Fred Jones

No. 96
- Position: Linebacker

Personal information
- Born: September 2, 1965 (age 60) Miami, Florida, U.S.
- Listed height: 6 ft 3 in (1.91 m)
- Listed weight: 240 lb (109 kg)

Career information
- High school: South (Miami)
- College: Florida State (1983–1986)
- NFL draft: 1987 (undrafted)

Career history
- San Diego Chargers (1987); Kansas City Chiefs (1987); Cleveland Browns (1989)*;
- * Offseason or practice squad member only

Awards and highlights
- Second-team All-South Independent (1986);
- Stats at Pro Football Reference

= Fred Jones (linebacker, born 1965) =

American football player (born 1965)

Fredrick Daniels Jones (born September 2, 1965) is an American former professional football linebacker who played one season with the Kansas City Chiefs of the National Football League (NFL).
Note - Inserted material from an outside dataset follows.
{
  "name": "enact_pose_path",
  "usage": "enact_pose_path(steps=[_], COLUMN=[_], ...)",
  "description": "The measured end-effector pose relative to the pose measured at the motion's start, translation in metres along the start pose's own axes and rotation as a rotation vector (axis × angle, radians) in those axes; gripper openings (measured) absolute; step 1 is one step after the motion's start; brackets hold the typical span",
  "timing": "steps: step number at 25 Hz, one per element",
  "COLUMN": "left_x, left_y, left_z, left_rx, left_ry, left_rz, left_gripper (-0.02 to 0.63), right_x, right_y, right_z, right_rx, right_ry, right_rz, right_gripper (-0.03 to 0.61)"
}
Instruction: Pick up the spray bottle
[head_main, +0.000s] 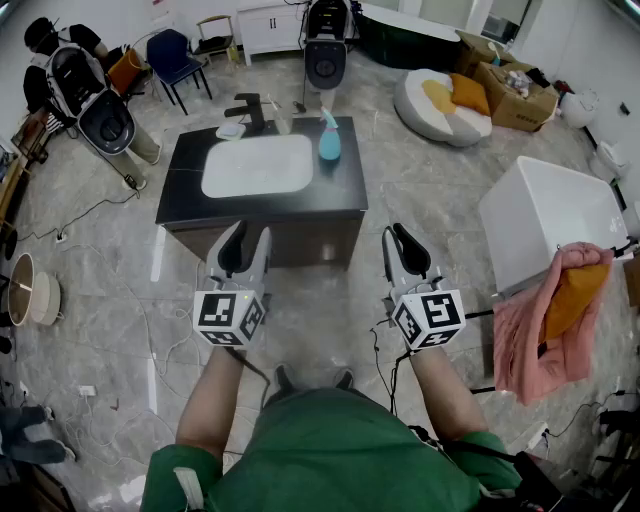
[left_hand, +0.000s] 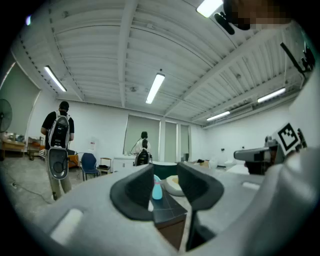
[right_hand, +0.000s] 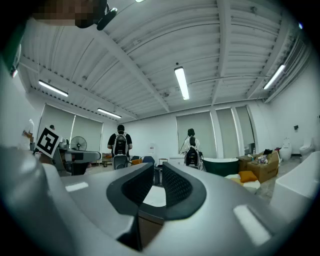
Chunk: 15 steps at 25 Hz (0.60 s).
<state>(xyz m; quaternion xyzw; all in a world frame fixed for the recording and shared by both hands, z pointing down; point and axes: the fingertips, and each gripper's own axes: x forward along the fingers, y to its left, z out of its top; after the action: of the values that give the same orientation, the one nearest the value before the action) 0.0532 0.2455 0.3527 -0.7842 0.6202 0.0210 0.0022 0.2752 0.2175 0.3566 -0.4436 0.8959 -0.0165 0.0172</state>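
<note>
The teal spray bottle (head_main: 328, 140) stands upright at the back right of the black vanity counter (head_main: 345, 190), just right of the white sink basin (head_main: 258, 165). My left gripper (head_main: 252, 232) hovers in front of the counter's near edge with its jaws open and nothing between them. In the left gripper view the spray bottle (left_hand: 157, 189) shows far off through the gap of the left gripper (left_hand: 165, 172). My right gripper (head_main: 397, 232) is held level to the right of the counter's front, shut and empty. In the right gripper view the right gripper (right_hand: 158, 175) points at the sink basin (right_hand: 155, 196); the bottle is hidden there.
A black faucet (head_main: 250, 108) rises behind the basin. A white tub (head_main: 550, 210) and a pink cloth (head_main: 555, 325) are at the right. A round cushion bed (head_main: 440, 105), cardboard boxes (head_main: 515, 90), a blue chair (head_main: 180, 55) and floor cables (head_main: 120, 300) surround the vanity.
</note>
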Motion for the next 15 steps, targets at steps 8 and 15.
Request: enact_pose_path(steps=[8, 15], left_x=[-0.008, -0.01], left_y=[0.038, 0.065], left_z=[0.008, 0.008], left_rx=[0.007, -0.002], left_ry=[-0.012, -0.023], left_rz=[-0.012, -0.034], left_gripper=[0.147, 0.149], right_x=[0.023, 0.038], right_y=[0.024, 0.039], right_z=[0.0, 0.002], right_rx=[-0.004, 0.02], right_ry=[0.007, -0.02], right_rz=[-0.028, -0.067], right_gripper=[0.054, 0.054])
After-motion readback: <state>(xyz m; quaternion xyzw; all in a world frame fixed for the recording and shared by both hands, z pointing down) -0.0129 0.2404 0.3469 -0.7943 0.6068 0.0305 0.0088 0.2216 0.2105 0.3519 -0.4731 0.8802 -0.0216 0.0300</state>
He played college football at Florida State University.

==Early life==
Fredrick Daniels Jones was born on September 2, 1965, in Miami, Florida. He attended South Miami High School in Miami.

==College career==
Jones was a four-year letterman for the Florida State Seminoles from 1983 to 1986. He played in four games his freshman year in 1983, recording 13 solo tackles and five assisted tackles. He appeared in 11 games in 1984, totaling 65 solo tackles, 40 assisted tackles, five sacks, and three pass breakups. Jones played in 11 games for the second straight season in 1985, accumulating 55 solo tackles, 50 assisted tackles, three sacks, one forced fumble, one interception, and one pass breakup. He played in 11 games for the third consecutive season in 1986, recording 50 solo tackles, 48 assisted tackles, three sacks, three forced fumbles, one fumble recovery, and four pass breakups, earning second-team All-South Independent honors and Associated Press honorable mention All-American honors.

==Professional career==
Jones signed with the San Diego Chargers after going undrafted in the 1987 NFL draft. He was released on August 29, 1987. He later re-signed with the Chargers on September 22 before being released again on October 2, 1987.
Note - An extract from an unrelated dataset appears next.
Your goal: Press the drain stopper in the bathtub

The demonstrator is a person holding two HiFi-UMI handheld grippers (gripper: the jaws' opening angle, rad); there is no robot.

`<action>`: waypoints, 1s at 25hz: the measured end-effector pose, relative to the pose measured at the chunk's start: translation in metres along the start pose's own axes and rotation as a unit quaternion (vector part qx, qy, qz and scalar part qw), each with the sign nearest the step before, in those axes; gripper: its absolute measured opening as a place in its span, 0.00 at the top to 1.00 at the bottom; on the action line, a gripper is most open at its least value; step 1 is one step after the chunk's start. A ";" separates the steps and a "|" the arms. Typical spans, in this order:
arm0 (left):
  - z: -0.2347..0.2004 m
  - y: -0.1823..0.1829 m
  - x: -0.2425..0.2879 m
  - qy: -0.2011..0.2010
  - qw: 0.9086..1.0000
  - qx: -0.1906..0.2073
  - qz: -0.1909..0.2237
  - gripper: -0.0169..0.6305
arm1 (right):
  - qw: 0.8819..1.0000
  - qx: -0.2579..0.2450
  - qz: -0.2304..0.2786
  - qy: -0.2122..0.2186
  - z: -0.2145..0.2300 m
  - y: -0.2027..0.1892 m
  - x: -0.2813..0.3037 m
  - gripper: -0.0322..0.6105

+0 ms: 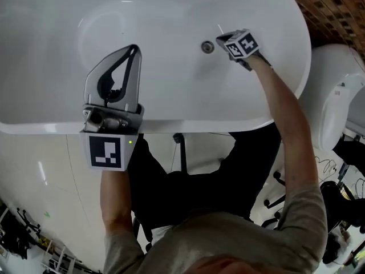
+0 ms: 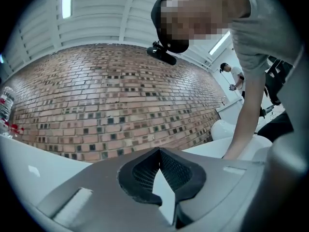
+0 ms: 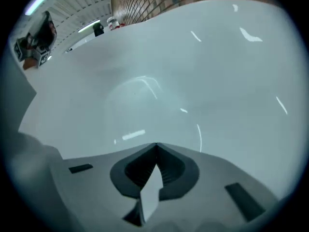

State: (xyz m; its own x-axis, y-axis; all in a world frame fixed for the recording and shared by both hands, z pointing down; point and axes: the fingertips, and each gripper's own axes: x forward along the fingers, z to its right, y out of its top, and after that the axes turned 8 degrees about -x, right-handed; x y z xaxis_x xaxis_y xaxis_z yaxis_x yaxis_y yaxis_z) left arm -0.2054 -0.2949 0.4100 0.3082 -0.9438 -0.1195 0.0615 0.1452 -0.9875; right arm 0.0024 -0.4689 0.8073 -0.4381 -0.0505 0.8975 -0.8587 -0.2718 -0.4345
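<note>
The white bathtub (image 1: 51, 124) fills the top of the head view. Its round metal drain stopper (image 1: 208, 47) sits in the tub floor at the right. My right gripper (image 1: 224, 40) is down inside the tub, its tips just right of the stopper, and whether it touches the stopper I cannot tell. In the right gripper view its jaws (image 3: 155, 145) are shut on nothing and face the bare tub wall (image 3: 159, 62); the stopper is out of that view. My left gripper (image 1: 132, 50) hovers over the near rim, shut and holding nothing (image 2: 158, 150).
A brick wall (image 2: 111, 105) stands behind the tub. A white rounded fixture (image 1: 336, 90) is close to the tub's right end. Cables and dark gear (image 1: 342, 193) lie on the floor at the right. A black post (image 1: 180, 150) stands by the near rim.
</note>
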 end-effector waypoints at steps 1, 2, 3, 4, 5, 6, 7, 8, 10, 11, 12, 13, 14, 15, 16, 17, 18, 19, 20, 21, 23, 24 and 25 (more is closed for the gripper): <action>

Jones was signed by the Kansas City Chiefs on October 6, 1987, during the 1987 NFL players strike. He played in two games for the Chiefs before being placed on injured reserve on October 19. He was released later in 1987.

Jones signed with the Cleveland Browns in 1989. He was released on June 27, 1989.

==Personal life==
Jones's son brother Marvin Jones and son Fredrick Jones both played football at Florida State as well.